赖五的事只是一个插曲,最主要的却是自家的情况。
婷婷很显然有些郁郁寡欢,木兰也反省了一下自己作为婆婆的不称职行为。
所以午睡过后木兰就把三个小子赶出去,单独留了婷婷下来。
婷婷安安静静的坐在木兰身边,给木兰拆线,“母亲,是先给父亲做,还是先给弟弟们做?”
“先给你叔祖和叔祖母们做,还有你表弟们,你弟弟们衣服也带了好几套来,这次又直接买来做秋装的,倒不必急。”
“只是母亲也太赶了,这么多衣服呢,不如叫绣房上的绣娘帮忙。”
木兰摇头,“你父亲和弟弟们都是穿惯我做的衣服的,这次我和你父亲又一去好几个月,若是再假人之手,只怕三个孩子就闹开了,既然他们的是我亲手做的,你叔祖那边就不好再交给绣房了。好在我只每人做一套,不然要累死了。”
木兰想了想,道:“你给我帮把手把,照着各人的尺寸将衣服裁剪出来,到时我再缝制。”
婷婷有些忐忑,“只是,我不太会……”是压根不会,她虽然会针线,做些小东西和刺绣什么的不成问题,但裁剪衣服是真的不会。
她离开家的时候才九岁,太小了没学到,离开之后为了生计奔波,既没时间也没资本学习。
“没关系,我给你画好线,又在一旁指点着,你照着裁剪就是了。”
婷婷心安了一些。
“等你以后学会了,也可以给小毅做衣服,外头的先不说,里头的衣服最好还是自己做,绣房做的难免有些不太仔细。”
婷婷红着脸点头。
木兰和她将线拆好捆成团,斟酌了一下,略显“委婉”的道:“婷婷,我闻着你身上有药味,你吃的是什么药?可是身体有不舒服的地方?”
来了!
婷婷僵着身子,僵硬的摇头,小声的道:“是,是大夫给开的一些调理的药。”
“是药三分毒,有些药能不吃就不要吃。若不是急病,还当以食疗和日常锻炼为主……”木兰企图向她灌输是药三分毒的思想。
泪珠儿一颗一颗往下掉,木兰吓了一跳,有些慌乱道:“这是怎么了?是母亲哪里说的不对?还是小毅欺负你了?”

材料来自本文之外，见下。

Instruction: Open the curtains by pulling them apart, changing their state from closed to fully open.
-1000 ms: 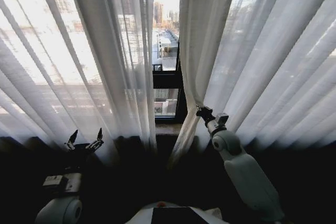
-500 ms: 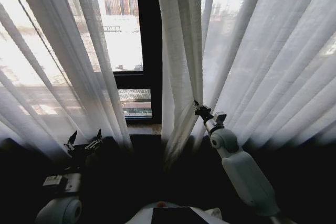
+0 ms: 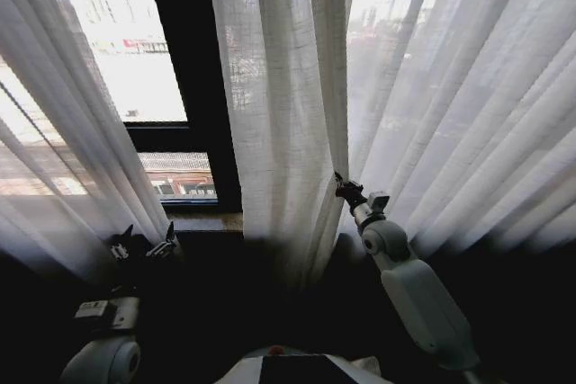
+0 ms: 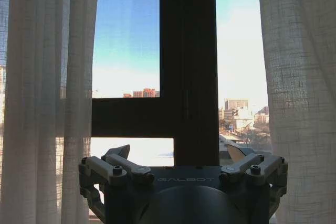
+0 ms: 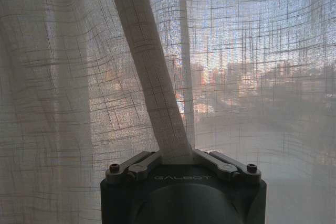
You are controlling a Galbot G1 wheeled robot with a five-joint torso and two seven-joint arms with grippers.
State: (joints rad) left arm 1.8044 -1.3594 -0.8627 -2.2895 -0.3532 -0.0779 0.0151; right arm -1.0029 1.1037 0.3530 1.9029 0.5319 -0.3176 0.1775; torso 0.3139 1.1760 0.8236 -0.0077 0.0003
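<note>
Head view: curtains hang as two sheer white panels, one bunched at far left, the other from centre to the right edge, with dark window frame and bare glass exposed between them. Parted, not fully open. Fabric judged very light, soft, limp; pleats gather readily and will slide through a loose pinch, so hold wants a folded bundle near the inner edge, not a single layer. Weave looks open and could snag on fingertips. Right tool is closed on a gathered pleat at the right panel's inner edge; right wrist view shows that fold drawn taut into the pinched fingers. Left tool sits low beside the left panel's hem, fingers spread, gripping nothing; left wrist view looks through the gap at frame and sky.
</note>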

婷婷摇头,歉然道:“不是,母亲和相公对我都很好,是我的不是……”也不知为什么,最近眼泪似乎总是不可控。
她以为她的眼泪在九岁那年都流光了,但这几年却……
木兰好似明白了些什么,放下手里的活,问道:“是在为子嗣担心吗?”
婷婷不敢抬头看木兰。
木兰叹气道:“早知如此,应该早和你说的。”
“小毅是怎么说的?”木兰觉得最好还是问清楚李毅的意思。
婷婷生怕木兰误会李毅,忙道:“相公说一切都听父亲母亲的。”
木兰挑眉,仔细的看婷婷,摇头笑道:“你这孩子……算了,我也不与你绕圈子,你也是在我们村长大的,应该也听说过我们家里的家规,我们家不兴纳妾那一套,别说四十无子方可纳妾那一套,子孙们若是不纳妾过继孩子我也是没意见的……”
婷婷瞪大了眼睛看木兰。
木兰拍着她的手道:“这儿孙的福气自有他们去争取,我们将他们养大成人,教育成才也就算尽责了,这繁衍子嗣却是要他们拿主意,主要是自己过得开心……你们才成亲三年,还不急,当年我才及笄不久就嫁了你父亲,也是过了三四年才有了阳阳的……”
“我不一样,”婷婷有些冲动的道:“大夫说了,我子嗣上困难,只怕这一生都没有自己的孩子了。”
木兰皱眉,“你看的什么大夫?你无病无灾的,怎会有这样的毛病?”
“大夫们说我这是从小落下的毛病……”婷婷九岁之前是养在深闺的娇娇女,不说万千宠爱,但家境殷实,又是官家,吃喝向来是不愁的,所以身子养的很娇气。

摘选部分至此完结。